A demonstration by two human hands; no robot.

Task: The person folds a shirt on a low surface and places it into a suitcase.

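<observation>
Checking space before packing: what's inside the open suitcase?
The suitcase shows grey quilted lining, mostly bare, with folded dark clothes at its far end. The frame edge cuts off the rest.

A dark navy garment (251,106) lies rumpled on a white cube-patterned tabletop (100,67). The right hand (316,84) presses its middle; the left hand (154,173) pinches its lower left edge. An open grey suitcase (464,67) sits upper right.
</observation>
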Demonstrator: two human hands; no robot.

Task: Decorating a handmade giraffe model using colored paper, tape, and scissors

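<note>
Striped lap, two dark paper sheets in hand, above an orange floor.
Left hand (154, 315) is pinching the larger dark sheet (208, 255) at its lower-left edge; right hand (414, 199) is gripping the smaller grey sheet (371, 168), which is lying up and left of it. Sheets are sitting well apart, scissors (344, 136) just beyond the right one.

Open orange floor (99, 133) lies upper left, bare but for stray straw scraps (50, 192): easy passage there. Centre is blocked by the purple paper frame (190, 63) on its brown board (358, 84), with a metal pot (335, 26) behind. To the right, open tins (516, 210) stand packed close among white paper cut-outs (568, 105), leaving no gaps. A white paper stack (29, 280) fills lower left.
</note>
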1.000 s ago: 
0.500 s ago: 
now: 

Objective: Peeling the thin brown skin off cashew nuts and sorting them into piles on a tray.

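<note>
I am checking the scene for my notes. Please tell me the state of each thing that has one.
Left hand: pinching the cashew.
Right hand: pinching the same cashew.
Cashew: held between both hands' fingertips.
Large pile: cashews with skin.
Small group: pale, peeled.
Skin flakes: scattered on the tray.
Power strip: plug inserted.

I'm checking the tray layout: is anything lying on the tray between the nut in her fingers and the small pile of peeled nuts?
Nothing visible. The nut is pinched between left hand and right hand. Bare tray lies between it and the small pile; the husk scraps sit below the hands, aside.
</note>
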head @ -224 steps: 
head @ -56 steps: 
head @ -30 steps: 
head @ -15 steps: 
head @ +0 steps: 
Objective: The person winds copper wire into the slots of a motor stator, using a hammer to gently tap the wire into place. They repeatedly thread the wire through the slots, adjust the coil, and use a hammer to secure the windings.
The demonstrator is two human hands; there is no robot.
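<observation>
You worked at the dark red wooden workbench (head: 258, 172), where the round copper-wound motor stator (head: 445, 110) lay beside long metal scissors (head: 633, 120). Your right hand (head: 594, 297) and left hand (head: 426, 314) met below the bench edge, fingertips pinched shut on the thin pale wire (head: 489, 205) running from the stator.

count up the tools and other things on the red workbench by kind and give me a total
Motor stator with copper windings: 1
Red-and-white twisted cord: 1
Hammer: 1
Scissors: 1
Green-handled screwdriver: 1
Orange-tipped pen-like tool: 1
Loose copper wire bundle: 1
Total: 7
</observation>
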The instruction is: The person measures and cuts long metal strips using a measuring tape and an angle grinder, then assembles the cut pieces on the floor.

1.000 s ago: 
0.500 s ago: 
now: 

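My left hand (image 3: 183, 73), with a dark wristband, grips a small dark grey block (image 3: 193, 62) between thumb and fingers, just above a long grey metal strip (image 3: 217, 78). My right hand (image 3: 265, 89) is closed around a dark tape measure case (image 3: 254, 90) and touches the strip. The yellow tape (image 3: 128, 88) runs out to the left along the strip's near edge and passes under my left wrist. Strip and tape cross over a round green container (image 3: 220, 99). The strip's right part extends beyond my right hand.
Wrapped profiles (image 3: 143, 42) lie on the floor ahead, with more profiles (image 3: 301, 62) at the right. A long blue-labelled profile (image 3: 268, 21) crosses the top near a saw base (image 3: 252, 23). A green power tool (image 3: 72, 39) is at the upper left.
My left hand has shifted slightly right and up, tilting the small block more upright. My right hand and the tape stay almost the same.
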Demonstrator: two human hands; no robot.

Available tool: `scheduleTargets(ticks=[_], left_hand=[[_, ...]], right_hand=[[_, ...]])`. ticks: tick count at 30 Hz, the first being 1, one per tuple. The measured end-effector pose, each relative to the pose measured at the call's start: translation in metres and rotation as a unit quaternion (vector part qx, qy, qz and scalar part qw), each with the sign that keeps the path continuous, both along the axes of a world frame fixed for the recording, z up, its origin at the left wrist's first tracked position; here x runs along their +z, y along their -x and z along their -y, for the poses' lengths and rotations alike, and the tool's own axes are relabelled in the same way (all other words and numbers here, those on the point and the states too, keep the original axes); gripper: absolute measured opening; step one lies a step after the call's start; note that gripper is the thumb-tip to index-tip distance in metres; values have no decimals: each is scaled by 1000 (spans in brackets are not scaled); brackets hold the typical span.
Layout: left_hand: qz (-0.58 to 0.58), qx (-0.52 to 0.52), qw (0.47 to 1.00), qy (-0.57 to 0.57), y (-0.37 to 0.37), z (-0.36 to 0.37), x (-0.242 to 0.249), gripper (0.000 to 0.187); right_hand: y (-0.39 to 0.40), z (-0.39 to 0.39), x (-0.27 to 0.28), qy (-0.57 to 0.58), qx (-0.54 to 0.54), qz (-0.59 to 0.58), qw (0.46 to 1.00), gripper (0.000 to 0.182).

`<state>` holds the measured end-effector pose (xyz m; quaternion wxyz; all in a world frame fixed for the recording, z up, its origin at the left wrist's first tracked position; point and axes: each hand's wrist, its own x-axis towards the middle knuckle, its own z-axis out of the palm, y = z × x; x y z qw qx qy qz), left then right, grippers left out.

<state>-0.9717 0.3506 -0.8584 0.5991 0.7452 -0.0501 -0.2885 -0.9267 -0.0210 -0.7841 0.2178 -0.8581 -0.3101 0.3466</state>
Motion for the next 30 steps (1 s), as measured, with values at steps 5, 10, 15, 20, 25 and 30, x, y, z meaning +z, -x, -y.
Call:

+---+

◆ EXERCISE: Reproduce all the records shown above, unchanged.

◆ SOLUTION BELOW:
A demonstration by two human hands; no robot.

Task: The person folds a shirt on a low surface and places it into a suitcase.

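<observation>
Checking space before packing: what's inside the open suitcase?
The suitcase shows grey quilted lining, mostly bare, with folded dark clothes at its far end. The frame edge cuts off the rest.

A dark navy garment (251,106) lies rumpled on a white cube-patterned tabletop (100,67). The right hand (316,84) presses its middle; the left hand (154,173) pinches its lower left edge. An open grey suitcase (464,67) sits upper right.
</observation>
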Demonstrator: two human hands; no robot.

Task: Decorating a handmade giraffe model using colored paper, tape, and scissors

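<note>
Striped lap, two dark paper sheets in hand, above an orange floor.
Left hand (154, 315) is pinching the larger dark sheet (208, 255) at its lower-left edge; right hand (414, 199) is gripping the smaller grey sheet (371, 168), which is lying up and left of it. Sheets are sitting well apart, scissors (344, 136) just beyond the right one.

Open orange floor (99, 133) lies upper left, bare but for stray straw scraps (50, 192): easy passage there. Centre is blocked by the purple paper frame (190, 63) on its brown board (358, 84), with a metal pot (335, 26) behind. To the right, open tins (516, 210) stand packed close among white paper cut-outs (568, 105), leaving no gaps. A white paper stack (29, 280) fills lower left.
</note>
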1.000 s ago: 
0.500 s ago: 
now: 

Objective: Peeling the thin brown skin off cashew nuts and sorting them into piles on a tray.

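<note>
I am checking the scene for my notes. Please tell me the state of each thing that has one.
Left hand: pinching the cashew.
Right hand: pinching the same cashew.
Cashew: held between both hands' fingertips.
Large pile: cashews with skin.
Small group: pale, peeled.
Skin flakes: scattered on the tray.
Power strip: plug inserted.

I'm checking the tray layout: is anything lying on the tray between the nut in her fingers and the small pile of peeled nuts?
Nothing visible. The nut is pinched between left hand and right hand. Bare tray lies between it and the small pile; the husk scraps sit below the hands, aside.
</note>
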head @ -224 steps: 
head @ -56 steps: 
head @ -30 steps: 
head @ -15 steps: 
head @ +0 steps: 
Objective: The person winds copper wire into the slots of a motor stator, using a hammer to gently tap the wire into place. They repeatedly thread the wire through the slots, adjust the coil, and use a hammer to secure the windings.
The demonstrator is two human hands; there is no robot.
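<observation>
You worked at the dark red wooden workbench (head: 258, 172), where the round copper-wound motor stator (head: 445, 110) lay beside long metal scissors (head: 633, 120). Your right hand (head: 594, 297) and left hand (head: 426, 314) met below the bench edge, fingertips pinched shut on the thin pale wire (head: 489, 205) running from the stator.

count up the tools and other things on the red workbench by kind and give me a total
Motor stator with copper windings: 1
Red-and-white twisted cord: 1
Hammer: 1
Scissors: 1
Green-handled screwdriver: 1
Orange-tipped pen-like tool: 1
Loose copper wire bundle: 1
Total: 7
</observation>
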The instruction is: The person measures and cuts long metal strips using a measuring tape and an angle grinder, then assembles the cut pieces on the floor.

1.000 s ago: 
0.500 s ago: 
now: 

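My left hand (image 3: 183, 73), with a dark wristband, grips a small dark grey block (image 3: 193, 62) between thumb and fingers, just above a long grey metal strip (image 3: 217, 78). My right hand (image 3: 265, 89) is closed around a dark tape measure case (image 3: 254, 90) and touches the strip. The yellow tape (image 3: 128, 88) runs out to the left along the strip's near edge and passes under my left wrist. Strip and tape cross over a round green container (image 3: 220, 99). The strip's right part extends beyond my right hand.
Wrapped profiles (image 3: 143, 42) lie on the floor ahead, with more profiles (image 3: 301, 62) at the right. A long blue-labelled profile (image 3: 268, 21) crosses the top near a saw base (image 3: 252, 23). A green power tool (image 3: 72, 39) is at the upper left.
My left hand has shifted slightly right and up, tilting the small block more upright. My right hand and the tape stay almost the same.
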Demonstrator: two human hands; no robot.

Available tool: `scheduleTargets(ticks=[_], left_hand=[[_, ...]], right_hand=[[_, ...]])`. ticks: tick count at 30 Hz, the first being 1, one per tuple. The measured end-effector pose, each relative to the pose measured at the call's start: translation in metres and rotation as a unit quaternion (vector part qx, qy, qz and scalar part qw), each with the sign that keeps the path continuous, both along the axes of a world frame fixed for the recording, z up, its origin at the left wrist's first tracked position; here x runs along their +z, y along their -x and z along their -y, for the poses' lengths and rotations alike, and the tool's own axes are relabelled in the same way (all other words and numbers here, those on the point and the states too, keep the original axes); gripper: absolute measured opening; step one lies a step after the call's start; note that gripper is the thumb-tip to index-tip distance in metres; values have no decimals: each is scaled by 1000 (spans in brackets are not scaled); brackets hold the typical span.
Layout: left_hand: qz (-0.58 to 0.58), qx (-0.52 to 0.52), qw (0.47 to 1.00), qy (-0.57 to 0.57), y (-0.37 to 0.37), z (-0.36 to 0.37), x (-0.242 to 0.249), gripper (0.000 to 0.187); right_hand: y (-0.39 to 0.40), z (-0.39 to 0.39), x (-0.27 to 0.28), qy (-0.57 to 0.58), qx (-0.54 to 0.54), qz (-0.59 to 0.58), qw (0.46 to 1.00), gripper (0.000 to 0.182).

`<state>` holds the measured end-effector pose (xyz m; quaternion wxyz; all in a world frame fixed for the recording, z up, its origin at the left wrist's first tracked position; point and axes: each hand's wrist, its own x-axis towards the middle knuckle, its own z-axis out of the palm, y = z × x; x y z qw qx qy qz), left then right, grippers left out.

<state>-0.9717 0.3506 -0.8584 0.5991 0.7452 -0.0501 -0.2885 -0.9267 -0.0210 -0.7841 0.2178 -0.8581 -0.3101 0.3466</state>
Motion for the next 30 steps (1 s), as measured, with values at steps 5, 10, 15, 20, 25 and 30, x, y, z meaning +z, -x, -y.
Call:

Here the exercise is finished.